The copy should hold exactly the lines below from the one that contains "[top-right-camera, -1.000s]" through the one that contains "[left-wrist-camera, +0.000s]" and nothing else, so no pictures.

____

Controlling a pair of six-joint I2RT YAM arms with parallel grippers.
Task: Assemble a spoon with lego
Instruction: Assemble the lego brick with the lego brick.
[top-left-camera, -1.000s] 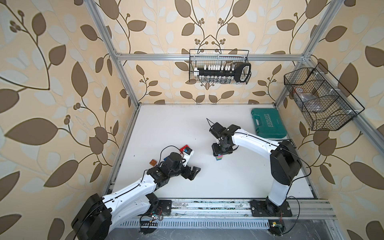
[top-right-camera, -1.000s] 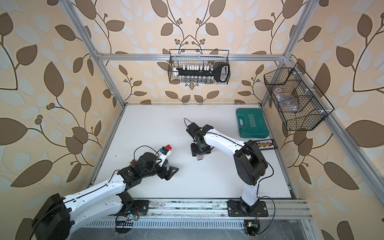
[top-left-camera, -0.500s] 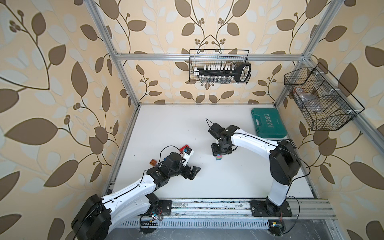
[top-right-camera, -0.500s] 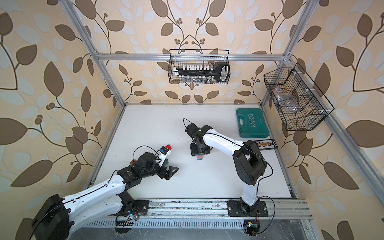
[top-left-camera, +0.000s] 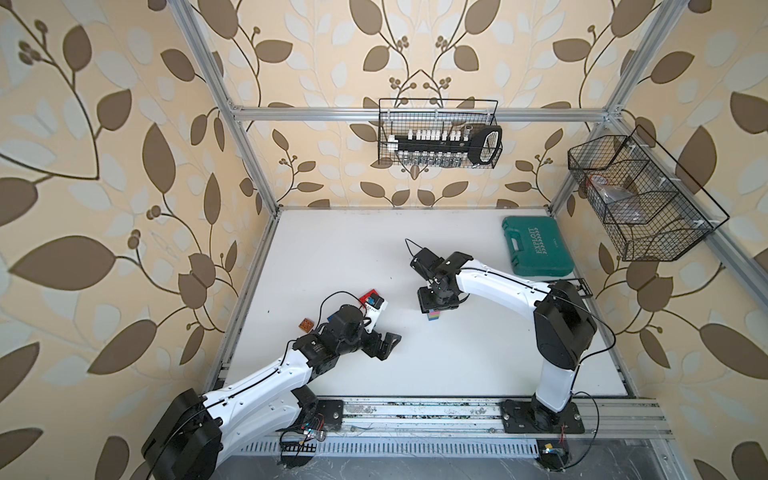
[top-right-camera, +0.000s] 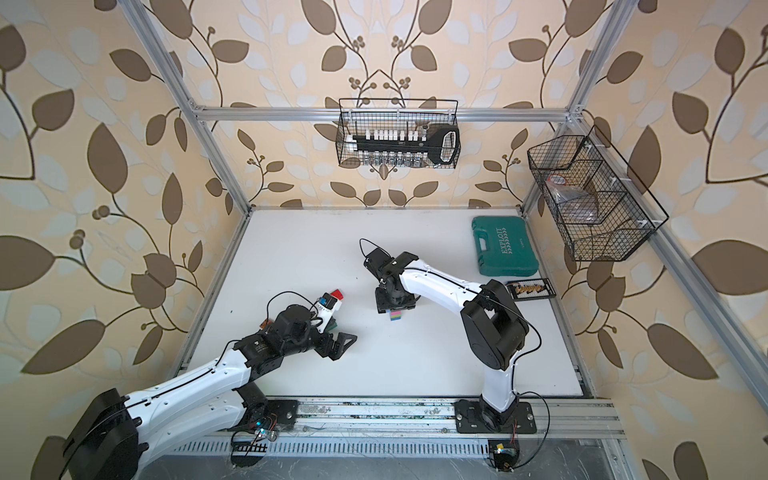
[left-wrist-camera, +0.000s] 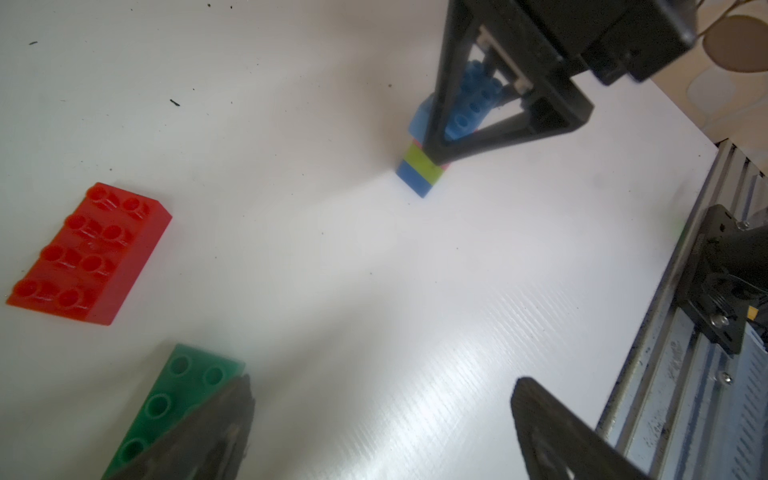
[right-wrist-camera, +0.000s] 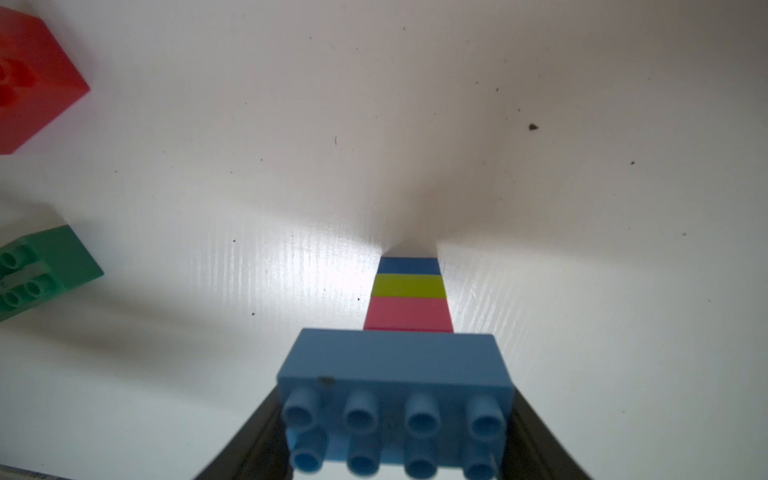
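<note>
The right gripper (right-wrist-camera: 397, 395) has its jaws clamped on either side of a light-blue brick (right-wrist-camera: 395, 365), a two-by-four with its studs facing up toward the wrist. That brick caps the spoon (left-wrist-camera: 419, 166) as built so far. Below it sits a narrow stem with a pink brick (right-wrist-camera: 409, 313), then a lime brick (right-wrist-camera: 409, 286), then a dark blue brick (right-wrist-camera: 409, 266) standing on the white table (top-left-camera: 332, 257). The stack is upright under the gripper, and only its lower bands show past the fingers in both top views.

The left gripper (left-wrist-camera: 382, 386) hangs low over the table with its jaws wide apart and only bare table between them. The spoon stands well ahead of those jaws, out in the middle of the table. One of the left fingers (left-wrist-camera: 216, 424) crosses in front of the end of a long green brick (left-wrist-camera: 174, 399). I cannot tell whether they touch. A red brick (left-wrist-camera: 89, 253) lies flat just beyond the green one, studs up. A small orange brick (top-left-camera: 306, 325) rests near the table's left edge, beside the left arm. A teal tool case (top-left-camera: 536, 246) lies closed in the far right corner.
</note>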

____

> _Answer to this problem_:
[top-right-camera, -1.000s] 
[top-left-camera, -0.500s] 
[top-right-camera, -0.500s] 
[top-left-camera, +0.000s] 
[top-right-camera, +0.000s] 
[left-wrist-camera, +0.000s] 

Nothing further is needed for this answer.